Tot slot heeft de raadsman betoogd – kennelijk niet als verweer ten aanzien van de geldigheid van de dagvaarding maar als bewijsverweer, zo begrijpt de rechtbank – dat in de tekst van de tenlastelegging bij feit 3 niet wordt verwezen naar pagina’s die zien op omzetbelasting maar op loonheffing van een andere entiteit. Met de raadsman constateert de rechtbank dat op dit onderdeel van de tenlastelegging naar onjuiste pagina’s wordt verwezen.
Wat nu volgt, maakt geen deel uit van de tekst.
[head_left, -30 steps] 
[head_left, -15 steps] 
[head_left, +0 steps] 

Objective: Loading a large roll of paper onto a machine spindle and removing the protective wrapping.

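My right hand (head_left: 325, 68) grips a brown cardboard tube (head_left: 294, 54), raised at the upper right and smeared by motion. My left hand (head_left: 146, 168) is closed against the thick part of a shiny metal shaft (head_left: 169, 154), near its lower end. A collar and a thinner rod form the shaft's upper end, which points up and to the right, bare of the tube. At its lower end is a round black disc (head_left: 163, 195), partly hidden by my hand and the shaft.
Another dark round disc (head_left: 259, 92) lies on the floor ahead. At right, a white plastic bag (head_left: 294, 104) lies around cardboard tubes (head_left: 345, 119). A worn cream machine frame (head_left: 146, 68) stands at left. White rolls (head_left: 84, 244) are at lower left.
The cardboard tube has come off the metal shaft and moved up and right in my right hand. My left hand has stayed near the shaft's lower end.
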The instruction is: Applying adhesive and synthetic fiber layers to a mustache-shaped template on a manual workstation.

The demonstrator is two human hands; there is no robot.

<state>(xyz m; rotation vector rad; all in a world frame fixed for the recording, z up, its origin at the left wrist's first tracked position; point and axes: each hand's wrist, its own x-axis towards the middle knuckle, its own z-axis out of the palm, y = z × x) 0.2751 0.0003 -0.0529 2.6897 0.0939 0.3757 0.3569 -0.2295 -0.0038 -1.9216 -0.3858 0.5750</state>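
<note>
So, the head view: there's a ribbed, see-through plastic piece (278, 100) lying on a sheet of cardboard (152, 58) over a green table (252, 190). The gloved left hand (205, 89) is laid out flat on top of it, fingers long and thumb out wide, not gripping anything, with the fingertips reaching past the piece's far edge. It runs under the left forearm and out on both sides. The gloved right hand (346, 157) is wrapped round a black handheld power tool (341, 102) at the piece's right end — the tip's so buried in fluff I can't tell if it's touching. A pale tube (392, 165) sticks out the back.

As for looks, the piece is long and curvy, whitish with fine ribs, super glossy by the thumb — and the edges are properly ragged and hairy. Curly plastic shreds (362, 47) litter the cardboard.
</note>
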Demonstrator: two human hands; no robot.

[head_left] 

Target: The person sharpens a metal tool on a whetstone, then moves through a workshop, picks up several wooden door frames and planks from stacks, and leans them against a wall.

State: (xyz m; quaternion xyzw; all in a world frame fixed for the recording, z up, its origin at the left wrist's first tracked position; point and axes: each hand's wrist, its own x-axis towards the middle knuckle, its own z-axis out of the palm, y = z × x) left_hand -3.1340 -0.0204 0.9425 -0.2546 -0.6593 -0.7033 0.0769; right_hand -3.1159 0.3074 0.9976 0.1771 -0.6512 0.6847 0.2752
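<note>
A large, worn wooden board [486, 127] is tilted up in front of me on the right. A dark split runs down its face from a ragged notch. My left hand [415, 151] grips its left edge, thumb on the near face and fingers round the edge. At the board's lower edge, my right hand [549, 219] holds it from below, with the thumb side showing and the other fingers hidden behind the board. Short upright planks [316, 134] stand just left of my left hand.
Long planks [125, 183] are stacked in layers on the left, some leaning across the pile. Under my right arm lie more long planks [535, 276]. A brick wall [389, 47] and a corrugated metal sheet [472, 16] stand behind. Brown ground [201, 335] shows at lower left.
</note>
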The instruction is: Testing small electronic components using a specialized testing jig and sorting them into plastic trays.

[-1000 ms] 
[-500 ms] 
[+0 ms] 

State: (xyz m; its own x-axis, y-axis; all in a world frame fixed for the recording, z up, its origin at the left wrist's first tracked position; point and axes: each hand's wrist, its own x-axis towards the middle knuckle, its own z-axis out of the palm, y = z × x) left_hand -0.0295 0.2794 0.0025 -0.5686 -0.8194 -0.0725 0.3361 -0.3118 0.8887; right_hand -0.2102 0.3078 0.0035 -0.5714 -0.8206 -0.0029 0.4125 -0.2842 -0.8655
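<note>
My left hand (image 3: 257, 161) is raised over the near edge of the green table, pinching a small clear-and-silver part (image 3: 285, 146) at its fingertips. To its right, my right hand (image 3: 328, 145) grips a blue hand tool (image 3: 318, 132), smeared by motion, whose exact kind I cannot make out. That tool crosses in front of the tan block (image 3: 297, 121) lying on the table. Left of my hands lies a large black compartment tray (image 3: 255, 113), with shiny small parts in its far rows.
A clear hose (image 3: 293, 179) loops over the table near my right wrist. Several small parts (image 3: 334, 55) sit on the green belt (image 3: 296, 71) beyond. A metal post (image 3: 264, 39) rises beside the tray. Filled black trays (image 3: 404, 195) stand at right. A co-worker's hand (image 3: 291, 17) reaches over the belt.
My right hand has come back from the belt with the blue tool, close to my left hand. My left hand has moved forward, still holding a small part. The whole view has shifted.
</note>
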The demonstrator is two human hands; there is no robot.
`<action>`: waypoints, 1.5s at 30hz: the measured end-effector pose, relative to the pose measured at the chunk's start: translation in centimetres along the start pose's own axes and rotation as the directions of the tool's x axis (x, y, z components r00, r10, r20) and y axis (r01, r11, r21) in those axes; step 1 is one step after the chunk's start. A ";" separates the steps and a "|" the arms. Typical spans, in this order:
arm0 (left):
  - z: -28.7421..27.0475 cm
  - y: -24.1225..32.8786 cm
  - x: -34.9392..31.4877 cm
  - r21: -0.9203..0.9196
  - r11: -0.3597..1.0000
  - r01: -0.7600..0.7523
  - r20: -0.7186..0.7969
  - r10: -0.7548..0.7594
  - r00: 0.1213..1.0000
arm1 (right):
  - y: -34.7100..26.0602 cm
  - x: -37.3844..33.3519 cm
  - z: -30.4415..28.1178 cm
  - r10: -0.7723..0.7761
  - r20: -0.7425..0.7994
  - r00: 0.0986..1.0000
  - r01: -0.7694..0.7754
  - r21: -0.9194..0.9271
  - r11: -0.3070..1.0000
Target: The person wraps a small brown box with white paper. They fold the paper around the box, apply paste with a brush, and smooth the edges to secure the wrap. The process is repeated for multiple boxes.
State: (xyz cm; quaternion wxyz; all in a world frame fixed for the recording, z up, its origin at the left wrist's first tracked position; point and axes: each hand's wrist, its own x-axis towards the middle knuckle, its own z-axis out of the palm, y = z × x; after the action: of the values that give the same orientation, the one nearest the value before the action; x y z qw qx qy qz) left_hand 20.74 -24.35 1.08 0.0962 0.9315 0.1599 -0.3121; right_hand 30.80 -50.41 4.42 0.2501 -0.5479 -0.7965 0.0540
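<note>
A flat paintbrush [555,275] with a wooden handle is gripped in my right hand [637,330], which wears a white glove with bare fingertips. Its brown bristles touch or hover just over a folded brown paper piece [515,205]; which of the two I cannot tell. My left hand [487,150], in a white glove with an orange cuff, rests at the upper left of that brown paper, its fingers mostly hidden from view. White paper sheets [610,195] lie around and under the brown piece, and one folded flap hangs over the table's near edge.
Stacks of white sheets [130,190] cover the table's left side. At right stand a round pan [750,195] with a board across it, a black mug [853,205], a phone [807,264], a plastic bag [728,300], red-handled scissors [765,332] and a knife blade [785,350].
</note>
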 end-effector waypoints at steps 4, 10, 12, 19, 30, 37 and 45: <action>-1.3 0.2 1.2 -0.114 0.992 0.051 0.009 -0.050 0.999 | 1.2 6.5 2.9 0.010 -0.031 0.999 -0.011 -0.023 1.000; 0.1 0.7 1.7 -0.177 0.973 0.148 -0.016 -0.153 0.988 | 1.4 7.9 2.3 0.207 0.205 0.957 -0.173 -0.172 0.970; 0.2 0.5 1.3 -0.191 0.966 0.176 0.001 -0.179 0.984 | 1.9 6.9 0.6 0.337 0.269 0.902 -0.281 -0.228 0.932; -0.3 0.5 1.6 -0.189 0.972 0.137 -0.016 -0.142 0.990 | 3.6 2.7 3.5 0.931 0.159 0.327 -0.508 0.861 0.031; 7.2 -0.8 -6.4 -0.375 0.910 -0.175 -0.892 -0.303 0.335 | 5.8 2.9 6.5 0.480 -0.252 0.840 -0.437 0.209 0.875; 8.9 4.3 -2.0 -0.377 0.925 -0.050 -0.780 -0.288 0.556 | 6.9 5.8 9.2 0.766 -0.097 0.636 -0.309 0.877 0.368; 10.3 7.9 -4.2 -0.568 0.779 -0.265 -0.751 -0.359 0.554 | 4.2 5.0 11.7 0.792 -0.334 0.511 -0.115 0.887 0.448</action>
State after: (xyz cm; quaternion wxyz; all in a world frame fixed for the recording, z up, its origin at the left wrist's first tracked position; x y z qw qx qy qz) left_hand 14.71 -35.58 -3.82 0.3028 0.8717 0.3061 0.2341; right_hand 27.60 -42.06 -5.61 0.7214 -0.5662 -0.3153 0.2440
Van deze verwijzingen op de tenlastelegging zal de rechtbank verdachte daarom vrijspreken.
4.4
De bewezenverklaring
De rechtbank acht op grond van de hiervoor genoemde bewijsmiddelen wettig en overtuigend bewezen dat:
1
hij in de periode van 01 januari 2014 tot en met 31 mei 2016, in
Nederland, tezamen en in vereniging met een ander, telkens opzettelijk een bij de Belastingwet voorziene aangifte als
bedoeld in de Algemene Wet inzake Rijksbelastingen, te weten een
aangifte voor de omzetbelasting ten name van de besloten vennootschap [bedrijf 1]
B.V., over de tijdvakken:
- het eerste kwartaal van 2014, en
- het derde kwartaal van 2014, en
- het eerste kwartaal van 2015, en
- het derde kwartaal van 2015, en
- het eerste kwartaal van 2016,
telkens onjuist heeft gedaan, immers hebben hij, verdachte en zijn mededader, telkens opzettelijk op die bij de inspecteur der belastingen te Apeldoorn ingeleverde voorgenoemde aangiften voor de omzetbelasting telkens een te laag bedrag aan belasting opgegeven, terwijl die feiten telkens ertoe strekten dat te weinig belasting werd geheven;
2
hij in de periode van 01 januari 2014 tot en met 31 mei 2016, in
Nederland, tezamen en in vereniging met een ander, telkens opzettelijk een bij de Belastingwet voorziene aangifte als bedoeld in de Algemene Wet inzake Rijksbelastingen, te weten een
aangifte voor de loonheffing ten name van de
besloten vennootschap [bedrijf 1] B.V., te weten waaronder de aangiften over de tijdvakken:
- het derde tijdvak 2014, en
- het zesde tijdvak 2014, en
- het elfde tijdvak 2014, en
- het derde tijdvak 2015, en
- het zesde tijdvak 2015, en
- het elfde tijdvak 2015, en
- het derde tijdvak 2016,
telkens onjuist heeft gedaan, immers hebben hij, verdachte en zijn mededader, telkens opzettelijk op de bij de inspecteur der belastingen te Apeldoorn ingeleverde aangiften voor de loonheffing telkens een te laag bedrag aan belasting opgegeven, terwijl die feiten telkens ertoe strekten dat te weinig belasting werd geheven;
3
hij in de periode van 01 januari 2014 tot en met 31 januari 2015, in Nederland, tezamen en in vereniging met een ander, telkens opzettelijk een bij de Belastingwet voorziene aangifte als bedoeld in de Algemene Wet inzake Rijksbelastingen, te weten een aangiften voor de omzetbelasting ten name van de eenmanszaak [bedrijf 1] , te weten de aangiften over de tijdvakken:
- het eerste kwartaal 2014, en
- het tweede kwartaal 2014, en
- het derde kwartaal 2014, en
- het vierde kwartaal 2014,
telkens onjuist heeft gedaan, immers hebben hij, verdachte en zijn mededader, telkens opzettelijk op die bij de inspecteur der belastingen te Apeldoorn ingeleverde voorgenoemde aangiften voor de omzetbelasting telkens een te laag bedrag aan belasting opgegeven, terwijl die feiten telkens ertoe strekten dat te weinig belasting werd geheven;
De rechtbank heeft in de tenlastelegging voorkomende schrijffouten verbeterd in de bewezenverklaring. Verdachte wordt hierdoor niet in zijn verdediging geschaad.
De rechtbank acht niet bewezen wat aan verdachte meer of anders is ten laste gelegd, zodat zij hem daarvan zal vrijspreken.